08. Protecting the sanctity of life has been a sine qua non within the precincts of law and justice in India. Apart from ensuring a healthy existence to all humans, this constitutional requirement is also aimed at protecting life itself. The level of respect shown towards a person’s life by the state is best explained by the fact that the state not only prohibits a person from taking another person’s life but also penalizes a person who himself tries to put an end to his/her life by means of suicide. The former is made punishable under section 302 and the latter under section 309 of the Indian Penal Code. The day may not be far off when we would perhaps witness our Controllers across various tiers getting embroiled in litigation pertaining to abetment to suicide within the ambit of Section 309 of the Indian Penal Code. The family and friends of the deceased could also insist on bringing in Section 306, which interprets abetment as a series of acts on the part of the accused that led to the creation of such circumstances where the deceased had no other option left than to commit suicide. This series of acts may include use of force, words, conduct, wilful omission or deeds, or for that matter even silence on the part of the accused in order to annoy or irritate the deceased, i.e. all such actions that result in the officer taking steps to end his or her life. We urge upon your good office to rein in our Controllers who rampantly indulge in the culture of accuse and abuse of subordinates only to hide their own deficiencies and inefficiencies. They need to be counselled that mere resorting to shouting, vilification and public humiliation of subordinates cannot fetch results. Such acts are simply counterproductive. On the contrary, the need of the hour is to have a pragmatic, focused, mature and salubrious approach to respond to the challenges that face us. A list of such Controllers will be separately given to you, individuals who are instrumental in making the lives of officers unbearable in such irresponsible, egotistic and ultimately fatal ways.

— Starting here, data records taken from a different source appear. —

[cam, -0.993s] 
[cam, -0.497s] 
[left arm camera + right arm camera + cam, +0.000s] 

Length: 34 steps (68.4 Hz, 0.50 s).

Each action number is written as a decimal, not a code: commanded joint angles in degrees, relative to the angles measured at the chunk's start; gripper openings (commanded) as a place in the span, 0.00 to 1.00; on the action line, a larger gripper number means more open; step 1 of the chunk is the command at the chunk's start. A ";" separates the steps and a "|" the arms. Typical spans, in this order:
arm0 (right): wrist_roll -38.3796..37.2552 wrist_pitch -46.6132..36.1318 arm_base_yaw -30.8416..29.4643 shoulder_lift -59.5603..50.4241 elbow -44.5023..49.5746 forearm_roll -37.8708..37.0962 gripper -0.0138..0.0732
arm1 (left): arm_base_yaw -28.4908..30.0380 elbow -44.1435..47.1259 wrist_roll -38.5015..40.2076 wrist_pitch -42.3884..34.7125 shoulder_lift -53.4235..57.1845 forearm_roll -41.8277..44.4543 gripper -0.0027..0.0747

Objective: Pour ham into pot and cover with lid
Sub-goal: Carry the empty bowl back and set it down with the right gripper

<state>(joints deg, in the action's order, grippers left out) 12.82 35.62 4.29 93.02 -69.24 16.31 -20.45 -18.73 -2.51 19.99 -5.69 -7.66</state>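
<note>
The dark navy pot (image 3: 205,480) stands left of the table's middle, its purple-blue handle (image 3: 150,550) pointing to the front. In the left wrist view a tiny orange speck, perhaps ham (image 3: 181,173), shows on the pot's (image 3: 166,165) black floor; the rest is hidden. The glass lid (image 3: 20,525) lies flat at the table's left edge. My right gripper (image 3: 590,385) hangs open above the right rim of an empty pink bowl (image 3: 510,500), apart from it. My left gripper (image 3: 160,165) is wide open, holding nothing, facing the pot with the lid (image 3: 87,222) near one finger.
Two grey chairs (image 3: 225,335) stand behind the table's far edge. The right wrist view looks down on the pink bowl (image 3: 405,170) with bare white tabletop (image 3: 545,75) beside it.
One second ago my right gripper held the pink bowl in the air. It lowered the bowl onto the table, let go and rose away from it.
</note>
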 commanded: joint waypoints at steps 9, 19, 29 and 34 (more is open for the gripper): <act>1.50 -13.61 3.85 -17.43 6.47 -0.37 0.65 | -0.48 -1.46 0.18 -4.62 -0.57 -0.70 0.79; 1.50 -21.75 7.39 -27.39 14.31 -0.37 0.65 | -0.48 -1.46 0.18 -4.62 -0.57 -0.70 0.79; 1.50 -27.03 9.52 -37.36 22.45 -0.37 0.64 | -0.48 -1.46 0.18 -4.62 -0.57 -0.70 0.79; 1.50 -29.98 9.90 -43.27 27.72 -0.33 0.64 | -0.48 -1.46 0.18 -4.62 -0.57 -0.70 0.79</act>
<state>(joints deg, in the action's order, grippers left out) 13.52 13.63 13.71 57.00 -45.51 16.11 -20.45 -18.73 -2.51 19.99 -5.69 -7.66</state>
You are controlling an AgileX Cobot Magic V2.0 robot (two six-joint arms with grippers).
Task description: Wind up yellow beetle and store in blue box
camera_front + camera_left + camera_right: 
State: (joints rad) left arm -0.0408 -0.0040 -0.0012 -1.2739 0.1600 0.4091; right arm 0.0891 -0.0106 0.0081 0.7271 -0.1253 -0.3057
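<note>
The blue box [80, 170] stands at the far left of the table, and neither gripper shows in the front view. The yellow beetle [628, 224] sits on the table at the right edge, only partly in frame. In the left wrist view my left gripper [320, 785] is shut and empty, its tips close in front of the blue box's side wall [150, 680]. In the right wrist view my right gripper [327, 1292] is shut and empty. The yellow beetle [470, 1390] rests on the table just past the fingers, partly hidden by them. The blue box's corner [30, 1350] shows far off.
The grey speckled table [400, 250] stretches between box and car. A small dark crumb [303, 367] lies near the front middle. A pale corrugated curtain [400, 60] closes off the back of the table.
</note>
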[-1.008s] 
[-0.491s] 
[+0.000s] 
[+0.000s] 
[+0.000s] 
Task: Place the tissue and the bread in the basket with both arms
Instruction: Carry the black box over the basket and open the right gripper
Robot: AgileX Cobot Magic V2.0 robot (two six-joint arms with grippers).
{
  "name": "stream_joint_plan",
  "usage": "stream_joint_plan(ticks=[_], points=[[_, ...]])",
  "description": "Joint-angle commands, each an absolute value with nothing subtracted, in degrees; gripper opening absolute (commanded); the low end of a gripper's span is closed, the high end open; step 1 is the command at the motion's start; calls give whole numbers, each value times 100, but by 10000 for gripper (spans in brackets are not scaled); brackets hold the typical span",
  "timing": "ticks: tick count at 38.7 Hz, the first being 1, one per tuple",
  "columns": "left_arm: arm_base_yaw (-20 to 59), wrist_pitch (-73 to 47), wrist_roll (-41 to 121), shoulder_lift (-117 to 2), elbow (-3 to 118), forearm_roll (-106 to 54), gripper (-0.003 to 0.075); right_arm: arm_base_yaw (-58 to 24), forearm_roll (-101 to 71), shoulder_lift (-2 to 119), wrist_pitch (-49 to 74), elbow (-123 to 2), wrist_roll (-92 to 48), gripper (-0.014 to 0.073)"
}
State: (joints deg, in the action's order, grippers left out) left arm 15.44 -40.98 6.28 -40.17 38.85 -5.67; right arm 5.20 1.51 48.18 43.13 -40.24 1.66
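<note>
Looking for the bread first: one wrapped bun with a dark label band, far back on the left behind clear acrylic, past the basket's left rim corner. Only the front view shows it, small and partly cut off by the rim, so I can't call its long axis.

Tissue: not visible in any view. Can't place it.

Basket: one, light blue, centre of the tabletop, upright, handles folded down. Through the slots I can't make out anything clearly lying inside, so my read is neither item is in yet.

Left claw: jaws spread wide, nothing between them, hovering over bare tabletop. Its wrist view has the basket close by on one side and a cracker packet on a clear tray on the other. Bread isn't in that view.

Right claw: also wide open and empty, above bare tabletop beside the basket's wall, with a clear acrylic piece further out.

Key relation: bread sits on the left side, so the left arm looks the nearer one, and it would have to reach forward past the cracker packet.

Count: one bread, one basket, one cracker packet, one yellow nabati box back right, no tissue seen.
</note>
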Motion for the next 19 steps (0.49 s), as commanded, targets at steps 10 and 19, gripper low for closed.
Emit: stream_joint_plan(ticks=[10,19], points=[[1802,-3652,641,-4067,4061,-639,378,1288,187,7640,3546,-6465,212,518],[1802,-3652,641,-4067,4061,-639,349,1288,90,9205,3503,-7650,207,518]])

09. The Deputy Managing Director & CDO has already initiated a step in the right direction by addressing the Controllers to stop this unbridled and ignominious style of functioning. We hope that, following in the footsteps of the Corporate Centre, the Circle Management will also usher in suitable initiatives by providing valuable advice to the modular heads to bring a halt to this trend and provide much needed respite to the officers’ community from daily embarrassment, harassment and humiliation. We have seen proactive and positive initiative on the part of the HR Department of our Circle to mitigate this menace. However, due to unabated onslaughts at the operational level, the efforts of the HR department have not produced desired results except in certain pockets. The moment has come for a broader and more effective role to be envisaged for HR. This should receive the necessary support of the Circle management, and should enabling HR managers at different levels to effectively promote a congenial work culture as well as appropriately address and redress the grievances of employees and officials. Sir, you will surely appreciate that no work environment, no department, no office, no organization can survive devoid of the simple courtesies. It is therefore quite stupefying that while we are on a mission to improve the health of our institution, we do so in a thankless culture shorn of a basic sense of both ethics and decorum.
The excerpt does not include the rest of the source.